Все больше и больше по мере его исчезновения из видимости у него стали возникать мысли, навязчивые идеи, которые требовали от него их немедленной реализации. Поначалу они появлялись ненадолго, как бы невзначай, в виде замечаний, затем со временем их сила нарастала. Он обнаружил, что эти идеи начинают мешать ему думать, провоцируют его на исполнение незапланированных им поступков.
Однажды, когда он завернул в переулок, чтобы стать невидимым для очередных шалостей в городе, он снова услышал голос. Он уже вышел из переулка, почувствовав легкость в теле и оживление. Он остановился на освещенном солнцем пятне, чтобы убедиться в том, что он невидим. Через дорогу от него молодая женщина катила перед собой детскую коляску. Длинная прядь черных волос, заплетенных в косу, спускалась по ее спине. Она остановилась, чтобы отдышаться и заглянуть в коляску и чтобы убедиться в том, что с ребенком все в порядке. Он пытался как-то вспомнить, возила ли его в коляске мать. Он не смог припомнить, чтобы у них дома где-то стояла детская коляска. Глядя на них, ему стало грустно. И тогда голос внутри него стал настаивать на том, чтобы он перешел улицу.
Он отвлекся от своих мыслей: «Ну, делай же с ними что-нибудь…»
Он подумал, с кем же из них.
«С обоими. Навреди им. Ты что не хочешь этого? Ну, действуй же. Это лучше, чем глупости у Келси».
«Но я сегодня собирался снова поиздеваться над Келси».
«Эта женщина важнее, чем Келси. У нее ребенок. Можешь над ними «пошутить»».
«Но я даже не знаю эту женщину, как и ее ребенка».
Голос уже изрядно досаждал ему. Беседа двух идиотов, которая, в общем, то не была беседой.
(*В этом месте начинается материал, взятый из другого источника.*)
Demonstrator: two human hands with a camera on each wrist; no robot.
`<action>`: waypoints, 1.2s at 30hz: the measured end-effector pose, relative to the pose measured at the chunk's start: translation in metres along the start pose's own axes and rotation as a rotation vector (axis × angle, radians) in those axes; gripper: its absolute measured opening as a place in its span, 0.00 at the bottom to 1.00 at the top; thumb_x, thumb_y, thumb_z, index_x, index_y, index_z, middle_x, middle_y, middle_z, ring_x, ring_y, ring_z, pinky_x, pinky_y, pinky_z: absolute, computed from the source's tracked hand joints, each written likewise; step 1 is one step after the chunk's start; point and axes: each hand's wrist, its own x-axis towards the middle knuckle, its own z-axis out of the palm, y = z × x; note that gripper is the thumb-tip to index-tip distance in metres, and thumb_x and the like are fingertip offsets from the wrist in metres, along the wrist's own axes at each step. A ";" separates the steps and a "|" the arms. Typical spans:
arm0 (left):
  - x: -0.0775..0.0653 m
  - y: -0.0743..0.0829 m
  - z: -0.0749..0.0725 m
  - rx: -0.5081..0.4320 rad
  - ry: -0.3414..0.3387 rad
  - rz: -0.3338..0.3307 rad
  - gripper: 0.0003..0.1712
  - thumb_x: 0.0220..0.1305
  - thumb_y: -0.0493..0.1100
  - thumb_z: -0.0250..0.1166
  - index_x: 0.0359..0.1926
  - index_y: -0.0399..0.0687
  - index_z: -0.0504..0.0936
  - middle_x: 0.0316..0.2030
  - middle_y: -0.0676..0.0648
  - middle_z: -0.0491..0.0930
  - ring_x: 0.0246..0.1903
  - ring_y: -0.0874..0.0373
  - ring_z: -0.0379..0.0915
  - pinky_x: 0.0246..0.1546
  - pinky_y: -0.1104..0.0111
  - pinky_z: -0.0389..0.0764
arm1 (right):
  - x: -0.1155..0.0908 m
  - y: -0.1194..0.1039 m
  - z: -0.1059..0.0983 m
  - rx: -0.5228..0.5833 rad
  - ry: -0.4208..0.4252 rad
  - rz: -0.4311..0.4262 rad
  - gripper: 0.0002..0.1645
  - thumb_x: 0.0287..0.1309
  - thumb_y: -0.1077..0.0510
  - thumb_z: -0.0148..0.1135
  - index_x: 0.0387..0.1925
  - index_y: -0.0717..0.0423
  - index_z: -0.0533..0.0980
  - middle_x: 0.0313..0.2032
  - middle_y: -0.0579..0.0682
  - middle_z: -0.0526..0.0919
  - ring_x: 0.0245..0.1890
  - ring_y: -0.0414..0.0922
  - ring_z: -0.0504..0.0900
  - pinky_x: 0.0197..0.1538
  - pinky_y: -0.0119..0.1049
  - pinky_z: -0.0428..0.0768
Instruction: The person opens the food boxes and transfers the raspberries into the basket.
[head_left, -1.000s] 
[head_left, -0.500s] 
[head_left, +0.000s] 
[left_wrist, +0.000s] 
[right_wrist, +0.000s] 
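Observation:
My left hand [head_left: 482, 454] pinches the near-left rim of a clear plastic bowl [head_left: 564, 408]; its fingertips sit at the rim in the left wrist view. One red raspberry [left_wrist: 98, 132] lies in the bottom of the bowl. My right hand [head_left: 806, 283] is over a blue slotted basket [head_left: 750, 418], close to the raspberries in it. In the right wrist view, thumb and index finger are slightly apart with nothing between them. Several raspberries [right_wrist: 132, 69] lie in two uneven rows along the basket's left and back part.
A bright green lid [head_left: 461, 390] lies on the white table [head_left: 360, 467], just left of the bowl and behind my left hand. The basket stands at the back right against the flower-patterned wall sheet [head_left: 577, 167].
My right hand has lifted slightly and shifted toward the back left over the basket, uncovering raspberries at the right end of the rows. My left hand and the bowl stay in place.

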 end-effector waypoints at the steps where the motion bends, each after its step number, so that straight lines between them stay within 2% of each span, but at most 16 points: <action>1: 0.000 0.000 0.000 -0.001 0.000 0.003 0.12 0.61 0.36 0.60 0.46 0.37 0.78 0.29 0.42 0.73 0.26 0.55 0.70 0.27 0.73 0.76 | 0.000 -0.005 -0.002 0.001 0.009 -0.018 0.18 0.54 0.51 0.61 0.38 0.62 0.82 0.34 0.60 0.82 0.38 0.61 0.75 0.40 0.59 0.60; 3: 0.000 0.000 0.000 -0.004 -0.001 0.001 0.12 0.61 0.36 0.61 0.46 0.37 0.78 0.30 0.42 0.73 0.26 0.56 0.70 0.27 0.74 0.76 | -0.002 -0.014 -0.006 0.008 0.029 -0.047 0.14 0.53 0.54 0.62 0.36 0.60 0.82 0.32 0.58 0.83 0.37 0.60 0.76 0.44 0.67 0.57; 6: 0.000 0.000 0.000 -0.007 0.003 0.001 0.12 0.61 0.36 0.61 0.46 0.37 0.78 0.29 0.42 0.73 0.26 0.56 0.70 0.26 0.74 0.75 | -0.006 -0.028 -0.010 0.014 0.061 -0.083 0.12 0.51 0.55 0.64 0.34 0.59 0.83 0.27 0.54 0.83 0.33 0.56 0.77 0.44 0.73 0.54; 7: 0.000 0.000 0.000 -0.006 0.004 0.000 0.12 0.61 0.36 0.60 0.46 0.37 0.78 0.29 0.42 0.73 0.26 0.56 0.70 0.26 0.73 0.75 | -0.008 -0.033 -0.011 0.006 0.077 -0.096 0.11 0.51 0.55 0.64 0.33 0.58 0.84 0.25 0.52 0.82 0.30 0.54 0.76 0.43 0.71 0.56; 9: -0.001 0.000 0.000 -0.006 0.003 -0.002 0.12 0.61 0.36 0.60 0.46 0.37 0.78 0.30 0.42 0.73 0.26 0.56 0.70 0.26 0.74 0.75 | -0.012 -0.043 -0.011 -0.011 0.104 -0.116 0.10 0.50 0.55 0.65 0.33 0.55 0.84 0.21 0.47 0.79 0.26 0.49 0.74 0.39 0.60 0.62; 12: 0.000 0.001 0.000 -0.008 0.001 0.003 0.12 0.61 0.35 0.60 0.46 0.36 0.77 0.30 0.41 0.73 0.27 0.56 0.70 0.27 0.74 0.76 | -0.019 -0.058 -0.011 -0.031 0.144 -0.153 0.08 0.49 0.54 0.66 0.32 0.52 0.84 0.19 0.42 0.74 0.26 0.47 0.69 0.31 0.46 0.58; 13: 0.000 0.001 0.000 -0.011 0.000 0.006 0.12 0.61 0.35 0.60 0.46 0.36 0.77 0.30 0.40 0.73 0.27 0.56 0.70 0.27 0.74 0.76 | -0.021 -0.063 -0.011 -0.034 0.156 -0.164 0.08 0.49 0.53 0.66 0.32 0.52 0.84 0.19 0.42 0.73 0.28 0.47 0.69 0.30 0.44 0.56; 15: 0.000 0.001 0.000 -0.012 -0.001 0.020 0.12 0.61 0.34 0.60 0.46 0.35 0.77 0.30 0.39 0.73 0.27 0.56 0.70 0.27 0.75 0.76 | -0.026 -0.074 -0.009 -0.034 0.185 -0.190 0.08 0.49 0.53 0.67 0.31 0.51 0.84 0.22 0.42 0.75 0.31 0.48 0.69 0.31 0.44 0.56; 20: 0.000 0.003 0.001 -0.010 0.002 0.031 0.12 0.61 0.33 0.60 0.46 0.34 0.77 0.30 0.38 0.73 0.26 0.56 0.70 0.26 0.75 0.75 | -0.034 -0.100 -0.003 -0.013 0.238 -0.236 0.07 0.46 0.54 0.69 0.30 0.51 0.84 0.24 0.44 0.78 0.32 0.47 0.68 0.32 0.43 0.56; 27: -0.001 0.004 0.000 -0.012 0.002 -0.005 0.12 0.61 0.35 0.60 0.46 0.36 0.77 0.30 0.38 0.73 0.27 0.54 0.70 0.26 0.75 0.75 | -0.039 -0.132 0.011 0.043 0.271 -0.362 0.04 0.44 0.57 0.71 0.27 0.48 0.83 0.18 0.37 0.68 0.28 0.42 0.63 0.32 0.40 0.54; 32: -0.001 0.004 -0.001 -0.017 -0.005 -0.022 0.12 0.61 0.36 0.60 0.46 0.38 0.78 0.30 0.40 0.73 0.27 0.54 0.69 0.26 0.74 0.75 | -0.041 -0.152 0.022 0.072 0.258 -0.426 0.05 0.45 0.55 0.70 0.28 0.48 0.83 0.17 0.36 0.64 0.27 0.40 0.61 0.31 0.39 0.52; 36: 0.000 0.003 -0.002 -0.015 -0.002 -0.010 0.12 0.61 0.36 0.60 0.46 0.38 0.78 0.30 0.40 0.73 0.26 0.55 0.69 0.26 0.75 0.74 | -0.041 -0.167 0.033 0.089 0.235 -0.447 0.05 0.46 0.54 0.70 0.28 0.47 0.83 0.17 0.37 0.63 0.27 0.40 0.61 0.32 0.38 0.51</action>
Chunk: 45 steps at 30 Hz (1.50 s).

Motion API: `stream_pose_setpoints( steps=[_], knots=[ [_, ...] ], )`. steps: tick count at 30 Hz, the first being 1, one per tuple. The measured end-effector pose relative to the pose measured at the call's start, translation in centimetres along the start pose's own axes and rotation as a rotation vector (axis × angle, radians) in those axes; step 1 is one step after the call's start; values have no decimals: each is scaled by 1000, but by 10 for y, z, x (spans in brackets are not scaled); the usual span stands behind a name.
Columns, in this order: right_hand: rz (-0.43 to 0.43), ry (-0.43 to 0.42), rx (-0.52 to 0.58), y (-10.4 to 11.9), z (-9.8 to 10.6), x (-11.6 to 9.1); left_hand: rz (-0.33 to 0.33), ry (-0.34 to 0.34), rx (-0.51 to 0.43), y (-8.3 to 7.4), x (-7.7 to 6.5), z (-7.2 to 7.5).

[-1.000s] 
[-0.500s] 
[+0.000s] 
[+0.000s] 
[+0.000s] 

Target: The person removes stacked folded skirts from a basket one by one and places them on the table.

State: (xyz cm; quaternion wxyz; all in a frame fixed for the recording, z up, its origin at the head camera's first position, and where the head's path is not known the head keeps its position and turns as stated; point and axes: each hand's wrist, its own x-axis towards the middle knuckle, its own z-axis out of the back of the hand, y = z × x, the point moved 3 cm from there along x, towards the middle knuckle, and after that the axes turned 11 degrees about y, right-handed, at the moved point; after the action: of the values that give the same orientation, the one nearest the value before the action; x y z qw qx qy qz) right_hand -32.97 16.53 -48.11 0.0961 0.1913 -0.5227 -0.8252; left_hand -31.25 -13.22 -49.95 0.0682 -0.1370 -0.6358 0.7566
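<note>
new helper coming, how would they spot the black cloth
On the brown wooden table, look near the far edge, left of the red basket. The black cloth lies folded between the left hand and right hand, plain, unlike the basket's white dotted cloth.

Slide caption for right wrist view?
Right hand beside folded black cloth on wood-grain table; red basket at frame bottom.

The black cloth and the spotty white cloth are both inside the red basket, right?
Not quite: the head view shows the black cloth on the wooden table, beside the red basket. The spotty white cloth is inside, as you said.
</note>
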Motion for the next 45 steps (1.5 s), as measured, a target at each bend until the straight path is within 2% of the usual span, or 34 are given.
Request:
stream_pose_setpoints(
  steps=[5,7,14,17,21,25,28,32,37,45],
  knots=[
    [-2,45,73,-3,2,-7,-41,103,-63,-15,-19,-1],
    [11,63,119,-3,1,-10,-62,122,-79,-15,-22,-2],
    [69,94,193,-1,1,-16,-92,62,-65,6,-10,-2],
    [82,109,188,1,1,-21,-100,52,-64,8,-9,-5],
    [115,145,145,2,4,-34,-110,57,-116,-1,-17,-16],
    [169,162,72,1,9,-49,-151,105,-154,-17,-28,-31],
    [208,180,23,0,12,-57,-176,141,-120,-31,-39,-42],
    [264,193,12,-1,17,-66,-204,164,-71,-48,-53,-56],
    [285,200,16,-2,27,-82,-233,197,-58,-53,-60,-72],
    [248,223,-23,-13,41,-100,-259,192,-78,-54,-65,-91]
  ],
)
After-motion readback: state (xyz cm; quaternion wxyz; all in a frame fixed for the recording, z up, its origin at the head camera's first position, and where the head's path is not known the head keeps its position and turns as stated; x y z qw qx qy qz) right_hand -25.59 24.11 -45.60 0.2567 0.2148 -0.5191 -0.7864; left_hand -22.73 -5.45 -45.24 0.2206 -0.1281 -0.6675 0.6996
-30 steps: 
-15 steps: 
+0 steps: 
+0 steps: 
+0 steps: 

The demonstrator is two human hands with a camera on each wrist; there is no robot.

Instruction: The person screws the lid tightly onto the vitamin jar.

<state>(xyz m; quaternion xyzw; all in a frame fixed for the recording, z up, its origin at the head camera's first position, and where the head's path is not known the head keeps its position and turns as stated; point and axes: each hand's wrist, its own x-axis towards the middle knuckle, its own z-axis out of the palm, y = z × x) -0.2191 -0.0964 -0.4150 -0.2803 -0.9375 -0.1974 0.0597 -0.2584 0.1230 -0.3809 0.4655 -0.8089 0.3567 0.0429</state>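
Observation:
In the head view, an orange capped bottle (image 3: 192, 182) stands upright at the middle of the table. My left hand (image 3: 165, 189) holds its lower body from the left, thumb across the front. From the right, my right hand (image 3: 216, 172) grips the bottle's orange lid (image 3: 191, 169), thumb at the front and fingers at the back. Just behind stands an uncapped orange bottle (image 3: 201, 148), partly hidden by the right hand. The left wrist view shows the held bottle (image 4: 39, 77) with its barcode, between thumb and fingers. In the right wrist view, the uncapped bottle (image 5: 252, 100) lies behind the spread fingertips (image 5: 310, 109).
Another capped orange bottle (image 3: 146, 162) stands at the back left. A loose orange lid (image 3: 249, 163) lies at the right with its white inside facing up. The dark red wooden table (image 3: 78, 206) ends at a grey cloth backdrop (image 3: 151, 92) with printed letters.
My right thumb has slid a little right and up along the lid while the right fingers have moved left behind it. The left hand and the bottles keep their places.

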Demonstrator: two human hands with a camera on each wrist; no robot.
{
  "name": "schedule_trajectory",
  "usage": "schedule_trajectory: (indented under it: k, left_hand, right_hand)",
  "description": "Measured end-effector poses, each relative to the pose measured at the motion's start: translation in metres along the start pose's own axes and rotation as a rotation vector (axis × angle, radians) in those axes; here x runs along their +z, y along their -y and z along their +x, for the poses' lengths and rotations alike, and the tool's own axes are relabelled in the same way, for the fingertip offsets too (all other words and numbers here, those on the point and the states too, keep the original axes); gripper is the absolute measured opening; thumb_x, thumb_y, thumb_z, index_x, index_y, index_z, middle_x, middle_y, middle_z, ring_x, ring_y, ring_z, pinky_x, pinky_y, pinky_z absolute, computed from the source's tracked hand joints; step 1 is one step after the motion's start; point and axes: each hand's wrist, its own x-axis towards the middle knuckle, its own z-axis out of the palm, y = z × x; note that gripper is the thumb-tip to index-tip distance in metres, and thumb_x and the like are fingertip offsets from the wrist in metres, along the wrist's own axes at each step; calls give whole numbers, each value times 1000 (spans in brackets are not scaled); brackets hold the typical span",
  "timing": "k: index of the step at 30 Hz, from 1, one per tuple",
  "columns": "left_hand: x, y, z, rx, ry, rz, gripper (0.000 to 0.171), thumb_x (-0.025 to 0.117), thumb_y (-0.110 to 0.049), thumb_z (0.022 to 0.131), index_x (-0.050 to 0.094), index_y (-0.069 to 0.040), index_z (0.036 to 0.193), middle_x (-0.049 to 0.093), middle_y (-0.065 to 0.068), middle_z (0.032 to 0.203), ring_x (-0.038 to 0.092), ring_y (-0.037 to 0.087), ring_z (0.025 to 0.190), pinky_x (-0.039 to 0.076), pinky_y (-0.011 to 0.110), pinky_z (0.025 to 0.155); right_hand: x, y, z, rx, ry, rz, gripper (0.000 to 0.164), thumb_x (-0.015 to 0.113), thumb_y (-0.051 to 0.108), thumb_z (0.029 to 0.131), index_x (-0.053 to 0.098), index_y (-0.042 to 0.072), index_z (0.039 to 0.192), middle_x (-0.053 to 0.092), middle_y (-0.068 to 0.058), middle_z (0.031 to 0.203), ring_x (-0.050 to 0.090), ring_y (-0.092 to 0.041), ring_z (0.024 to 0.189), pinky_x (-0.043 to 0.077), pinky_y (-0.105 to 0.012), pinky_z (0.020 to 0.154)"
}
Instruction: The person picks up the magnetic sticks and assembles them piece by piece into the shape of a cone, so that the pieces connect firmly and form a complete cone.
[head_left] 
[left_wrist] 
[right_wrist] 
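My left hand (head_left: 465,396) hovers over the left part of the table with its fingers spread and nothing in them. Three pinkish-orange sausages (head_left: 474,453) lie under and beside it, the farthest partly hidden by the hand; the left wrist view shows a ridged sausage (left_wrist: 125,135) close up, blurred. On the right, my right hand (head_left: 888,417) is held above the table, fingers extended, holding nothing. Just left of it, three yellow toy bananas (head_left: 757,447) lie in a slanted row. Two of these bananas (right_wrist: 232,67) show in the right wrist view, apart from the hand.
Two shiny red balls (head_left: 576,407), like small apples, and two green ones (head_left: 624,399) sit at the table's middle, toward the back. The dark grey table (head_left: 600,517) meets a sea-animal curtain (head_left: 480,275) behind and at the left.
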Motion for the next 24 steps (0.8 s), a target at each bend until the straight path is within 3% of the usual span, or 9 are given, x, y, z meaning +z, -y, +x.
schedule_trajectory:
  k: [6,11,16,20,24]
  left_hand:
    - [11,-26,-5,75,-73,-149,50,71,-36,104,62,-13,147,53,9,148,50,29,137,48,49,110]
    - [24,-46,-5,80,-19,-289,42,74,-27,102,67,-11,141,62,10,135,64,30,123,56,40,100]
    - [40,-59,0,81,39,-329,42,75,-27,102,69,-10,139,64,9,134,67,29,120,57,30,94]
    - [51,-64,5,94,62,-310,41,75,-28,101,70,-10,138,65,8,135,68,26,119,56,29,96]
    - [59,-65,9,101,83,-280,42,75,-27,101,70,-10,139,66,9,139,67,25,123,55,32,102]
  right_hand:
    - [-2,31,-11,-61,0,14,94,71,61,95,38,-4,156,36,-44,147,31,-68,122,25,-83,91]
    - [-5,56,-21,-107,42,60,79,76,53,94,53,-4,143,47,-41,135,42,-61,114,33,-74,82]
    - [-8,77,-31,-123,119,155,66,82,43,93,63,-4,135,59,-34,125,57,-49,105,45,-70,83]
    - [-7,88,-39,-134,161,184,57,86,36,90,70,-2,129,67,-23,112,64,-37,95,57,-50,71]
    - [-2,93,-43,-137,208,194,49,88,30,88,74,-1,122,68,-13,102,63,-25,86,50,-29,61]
Ему иногда казалось, что внутри него сидит еще кто-то, или даже их там двое с обеих сторон его невидимого тела, будто бы расщепленного надвое, как яблоко ножом.
«Заткнись», - мог он иногда сказать этому голосу, что был на противоположной ему половине тела. А иногда и противная сторона требовала от него замолчать. Когда это происходило, он стремился снова вернуться в видимое состояние, чтобы больше не слышать эти голоса. Как и в этот день, через дорогу от женщины с ребенком он поспешил вернуться в переулок, чтобы, зайдя за угол вдавить себя в упругую грань, отделяющую его от видимости, что помогло ему избавиться от излишне настойчивого голоса.